Hay días en los que salir cansado del trabajo parece lo más normal del mundo. Todos tenemos jornadas intensas, reuniones interminables o épocas en las que el volumen de tareas se dispara. El problema empieza cuando ese cansancio es permanente y no desaparece con una buena noche de descanso.
Existe una idea muy extendida de que trabajar implica sacrificarse constantemente y que sentirse desbordado forma parte del éxito profesional. Pero esto no es así, o al menos no debería serlo. Normalizar el estrés continuo hace que ignoremos señales de alarma durante demasiado tiempo y, cuanto más se prolonga esa situación, más difícil resulta recuperarse. Y no se trata solo de una percepción. La OMS reconoce que el burnout o síndrome de desgaste profesional, consecuencia del estrés laboral crónico que no se gestiona, es en la actualidad un grave problema de salud. Entre sus principales síntomas, el agotamiento extremo, una actitud negativa o cínica hacia el trabajo y una baja sensación de realización personal.
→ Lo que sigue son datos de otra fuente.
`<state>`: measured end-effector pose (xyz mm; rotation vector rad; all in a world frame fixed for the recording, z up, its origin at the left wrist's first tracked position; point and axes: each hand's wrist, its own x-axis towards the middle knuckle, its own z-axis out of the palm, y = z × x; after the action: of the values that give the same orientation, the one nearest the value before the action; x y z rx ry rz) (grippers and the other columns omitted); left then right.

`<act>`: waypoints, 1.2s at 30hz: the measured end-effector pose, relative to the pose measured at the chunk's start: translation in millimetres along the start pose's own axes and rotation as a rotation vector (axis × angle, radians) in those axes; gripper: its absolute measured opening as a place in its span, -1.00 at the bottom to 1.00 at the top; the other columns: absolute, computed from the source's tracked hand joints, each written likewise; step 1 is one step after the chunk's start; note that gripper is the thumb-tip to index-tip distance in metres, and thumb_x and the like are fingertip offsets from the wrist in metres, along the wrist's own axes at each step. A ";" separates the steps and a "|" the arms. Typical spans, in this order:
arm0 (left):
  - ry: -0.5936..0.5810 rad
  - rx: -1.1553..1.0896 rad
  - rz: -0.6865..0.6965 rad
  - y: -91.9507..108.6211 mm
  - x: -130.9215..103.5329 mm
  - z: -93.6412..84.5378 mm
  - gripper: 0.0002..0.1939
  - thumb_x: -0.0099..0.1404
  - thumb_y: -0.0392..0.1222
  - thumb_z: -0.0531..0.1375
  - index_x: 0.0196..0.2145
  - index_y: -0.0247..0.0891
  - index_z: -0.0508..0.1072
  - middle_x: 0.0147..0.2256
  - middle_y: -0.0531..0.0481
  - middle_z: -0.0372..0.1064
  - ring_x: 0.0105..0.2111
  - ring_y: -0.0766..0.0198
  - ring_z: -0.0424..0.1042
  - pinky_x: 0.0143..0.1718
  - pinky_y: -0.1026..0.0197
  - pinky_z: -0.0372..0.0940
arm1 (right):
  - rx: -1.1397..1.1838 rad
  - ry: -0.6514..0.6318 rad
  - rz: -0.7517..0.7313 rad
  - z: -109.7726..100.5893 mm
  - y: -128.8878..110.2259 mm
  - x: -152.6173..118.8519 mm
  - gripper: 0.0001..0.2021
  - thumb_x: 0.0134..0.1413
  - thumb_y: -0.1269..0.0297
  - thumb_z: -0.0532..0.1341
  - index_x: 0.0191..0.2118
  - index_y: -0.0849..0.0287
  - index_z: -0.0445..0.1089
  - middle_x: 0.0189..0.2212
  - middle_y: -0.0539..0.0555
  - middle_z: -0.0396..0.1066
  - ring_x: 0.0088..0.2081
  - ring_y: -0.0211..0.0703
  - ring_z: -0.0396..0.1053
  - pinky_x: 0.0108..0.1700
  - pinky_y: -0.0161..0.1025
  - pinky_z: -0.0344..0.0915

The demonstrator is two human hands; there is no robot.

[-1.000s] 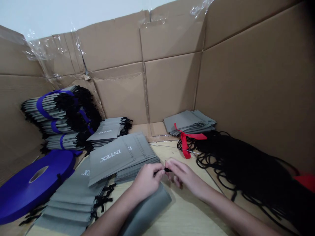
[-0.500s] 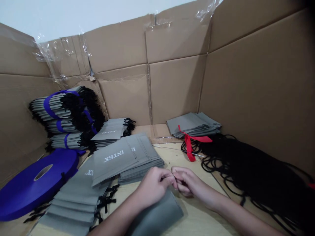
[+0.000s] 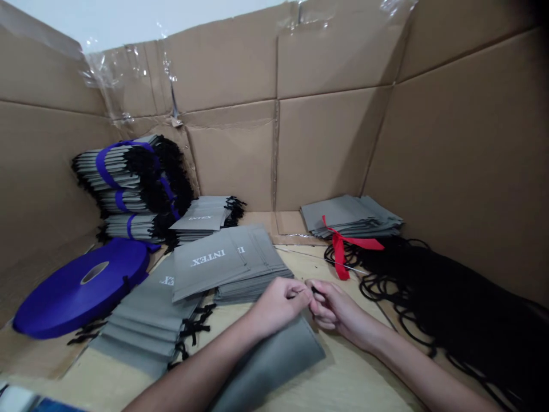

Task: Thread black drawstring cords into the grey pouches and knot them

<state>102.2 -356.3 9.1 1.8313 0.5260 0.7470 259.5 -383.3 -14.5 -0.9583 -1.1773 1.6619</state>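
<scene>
My left hand (image 3: 278, 302) and my right hand (image 3: 337, 312) meet fingertip to fingertip above the table. A short bit of black cord (image 3: 316, 290) shows at the right thumb and fingers, which are closed on it. The left thumb and forefinger pinch at the same spot; what lies between them is mostly hidden. Beneath the left hand and forearm hangs a grey fabric pouch (image 3: 283, 360), partly covered by the arm. Just behind the hands lies a stack of grey pouches (image 3: 231, 257) with white INTEX lettering.
Left are a blue ribbon roll (image 3: 51, 292), fanned pouches (image 3: 141, 320) with black knotted cords, and blue-banded bundles (image 3: 124, 194). At the back right are more grey pouches (image 3: 343, 213), a red ribbon (image 3: 338, 254) and a black cord heap (image 3: 446, 303). Cardboard walls (image 3: 326, 149) surround the table.
The view has shifted, so the whole scene sits a little further right. My hands stay together, and a bit of black cord now shows at the right fingers.
</scene>
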 end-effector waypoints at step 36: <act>0.102 0.563 -0.011 -10.6 -7.2 -3.4 -0.70 0.27 -0.14 0.01 -0.36 -0.27 0.53 -0.47 0.02 0.44 -0.44 0.27 0.34 -0.38 0.34 0.15 | -0.165 0.519 -0.383 -8.0 3.8 2.2 -0.53 -0.12 -0.19 0.19 -0.59 0.12 0.07 -0.75 -0.21 -0.17 -0.70 -0.41 -0.26 -0.65 -0.36 -0.26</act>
<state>94.6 -355.0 -1.6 2.3104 0.8784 0.7342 265.3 -379.6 -20.5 -1.1003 -1.0630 0.9487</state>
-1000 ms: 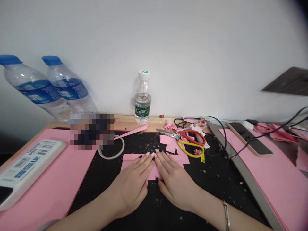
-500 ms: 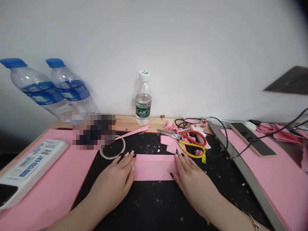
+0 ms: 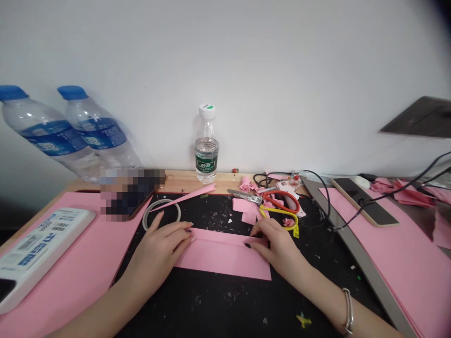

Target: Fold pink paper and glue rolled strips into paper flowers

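Observation:
A rectangular strip of pink paper (image 3: 221, 256) with a narrow crease along its far edge lies on the black mat, slightly askew. At its far left corner, my left hand (image 3: 164, 241) pinches the paper between thumb and fingers, index finger raised. My right hand (image 3: 278, 241) has curled fingers and thumb closed on the far right end. Just beyond my right hand lie scissors (image 3: 280, 211) with one red and one yellow handle, on small pink paper pieces (image 3: 246, 206). A roll of clear tape (image 3: 145, 218) rests beyond my left hand.
A water bottle (image 3: 206, 150) stands at the wall; two large blue-capped bottles (image 3: 45, 136) lean at left. A white device (image 3: 52, 249) lies on pink sheets (image 3: 84, 286). At right, a phone (image 3: 366, 202) and black cables (image 3: 329, 202) lie over more pink sheets (image 3: 380, 253).
My hands have gone from lying flat on the strip's ends to pinching its far edge. The paper has turned, its right end now nearer me. The view has shifted slightly.

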`<action>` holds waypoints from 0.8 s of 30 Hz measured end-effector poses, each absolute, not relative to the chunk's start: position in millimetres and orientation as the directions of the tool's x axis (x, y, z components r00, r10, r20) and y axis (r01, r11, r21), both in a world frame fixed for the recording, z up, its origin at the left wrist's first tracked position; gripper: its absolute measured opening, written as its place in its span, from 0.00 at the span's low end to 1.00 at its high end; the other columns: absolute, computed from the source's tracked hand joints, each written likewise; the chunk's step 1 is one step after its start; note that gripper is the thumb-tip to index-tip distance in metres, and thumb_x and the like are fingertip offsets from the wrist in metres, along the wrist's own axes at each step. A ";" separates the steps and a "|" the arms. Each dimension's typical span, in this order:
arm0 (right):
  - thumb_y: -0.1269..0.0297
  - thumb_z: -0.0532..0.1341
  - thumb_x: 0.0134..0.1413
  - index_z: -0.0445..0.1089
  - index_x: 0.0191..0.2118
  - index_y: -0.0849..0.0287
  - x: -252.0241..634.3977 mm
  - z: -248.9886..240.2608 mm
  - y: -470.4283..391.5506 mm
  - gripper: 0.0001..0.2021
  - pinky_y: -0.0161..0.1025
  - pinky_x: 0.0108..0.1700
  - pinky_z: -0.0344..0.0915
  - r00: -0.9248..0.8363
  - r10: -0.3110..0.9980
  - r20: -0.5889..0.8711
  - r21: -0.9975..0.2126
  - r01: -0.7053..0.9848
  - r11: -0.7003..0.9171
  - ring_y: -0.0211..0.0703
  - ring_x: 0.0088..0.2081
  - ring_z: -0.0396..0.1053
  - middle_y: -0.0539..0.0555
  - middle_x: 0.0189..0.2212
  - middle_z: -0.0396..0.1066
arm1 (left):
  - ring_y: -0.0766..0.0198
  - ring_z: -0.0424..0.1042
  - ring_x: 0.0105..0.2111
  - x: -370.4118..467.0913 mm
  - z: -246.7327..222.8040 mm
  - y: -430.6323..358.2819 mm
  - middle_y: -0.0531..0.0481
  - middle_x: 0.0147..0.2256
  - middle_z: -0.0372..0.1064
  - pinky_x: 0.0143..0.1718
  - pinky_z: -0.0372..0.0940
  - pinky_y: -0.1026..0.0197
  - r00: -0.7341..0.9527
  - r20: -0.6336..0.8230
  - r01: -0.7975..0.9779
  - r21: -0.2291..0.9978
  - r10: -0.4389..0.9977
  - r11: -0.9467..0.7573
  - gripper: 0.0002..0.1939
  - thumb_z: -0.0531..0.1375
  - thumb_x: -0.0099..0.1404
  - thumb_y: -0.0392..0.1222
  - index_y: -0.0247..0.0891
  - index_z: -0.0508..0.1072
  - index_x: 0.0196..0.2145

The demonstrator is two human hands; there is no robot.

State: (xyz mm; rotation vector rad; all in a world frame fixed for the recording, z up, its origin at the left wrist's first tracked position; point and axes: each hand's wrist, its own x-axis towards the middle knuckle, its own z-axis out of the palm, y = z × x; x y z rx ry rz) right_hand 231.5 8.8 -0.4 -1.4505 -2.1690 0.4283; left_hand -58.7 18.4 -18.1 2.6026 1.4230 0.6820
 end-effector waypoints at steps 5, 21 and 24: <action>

Nadie duda de que el trabajo puede convertirse en una fuente de satisfacción, crecimiento y estabilidad, pero cuando empieza a afectar de forma constante a nuestra salud física, bienestar emocional y calidad de vida, se convierte en un factor de riesgo. No deberíamos acostumbrarnos a vivir cansados, irritables o con la sensación de sobrevivir de lunes a viernes esperando a que llegue el fin de semana. Escuchar lo que el cuerpo y la mente intentan decirnos es la mejor forma de evitar que el desgaste termine pasándonos factura.